を使用して LaTeX にエクスポートするために、mlogit で取得した結果を整理しようとしていxtable
ます。しかし、学術出版物によく見られるように、隣接するコラムに結果を準備するのは難しいと感じています。
特に、方程式を隣り合わせに移動する必要がある最後のステップで問題が発生しています。
小さなデータフレームの例と、これまでにどれだけ下に到達したかを示しています。もっと簡単にできる方法があれば教えていただけると嬉しいです。
#--------------------------- Create test data and run model --------------------#
id <- 1:12
color <- factor(rep(c("blue","red","yellow"), each=4))
value1 <- round(rnorm(12)*5,1)
value2 <- round(runif(12),1)
factor1 <- factor(rep(c("A", "B"), 6))
data_sample <- data.frame(id, color, value1, value2, factor1)
# Reshape data
data_sample2 <- mlogit.data(data_sample, choice="color", shape="wide" )
# Run model
mlogit.ds <- mlogit(color ~ 1 | value2 + value1 + factor1, data=data_sample2)
#summary(mlogit.ds)
# Save model summary
mlogit.ds <- summary(mlogit.ds)
#-------------------------- Prepare table -------------------------------#
mlogit_table <- data.frame(mlogit.ds$CoefTable)

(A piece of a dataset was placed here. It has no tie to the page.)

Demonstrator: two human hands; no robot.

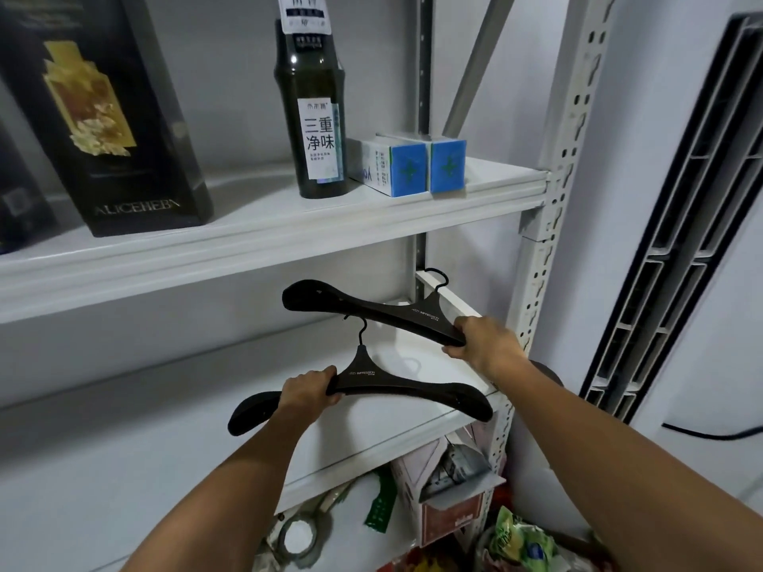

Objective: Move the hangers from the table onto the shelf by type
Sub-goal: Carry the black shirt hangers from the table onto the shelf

mlogit_table <- mlogit_table[c(1,4)] # to keep only estimates and p-values
mlogit_table <- mlogit_table[order(rownames(mlogit_table)),] # to group all equations together
mlogit_table
Estimate Pr...t..
red:(intercept) 2.33034676 0.4653448
red:factor1B 0.13591855 0.9506175
red:value1 0.26639321 0.2072482
red:value2 -5.64821495 0.1956896
yellow:(intercept) 5.32776498 0.1372126
yellow:factor1B -3.30689681 0.2688475
yellow:value1 -0.09929715 0.6394161
yellow:value2 -7.28057244 0.1335184
#------------------------ Desired result ------------------------------#
red p yellow p
intercept -0.5522404 0.7597343 0.50745137 0.7349326
factor1B -0.6573629 0.7289306 -0.08885928 0.9528689
value1 -0.4058873 0.1495544 0.05956548 0.7833022
value2 0.6370185 0.8398007 -1.30156671 0.6051921
さまざまな数の方程式 (結果変数のレベル数に応じて) と各方程式のさまざまな長さ (予測子の数に応じて) に適応できるソリューションを作成するのに助けが必要です。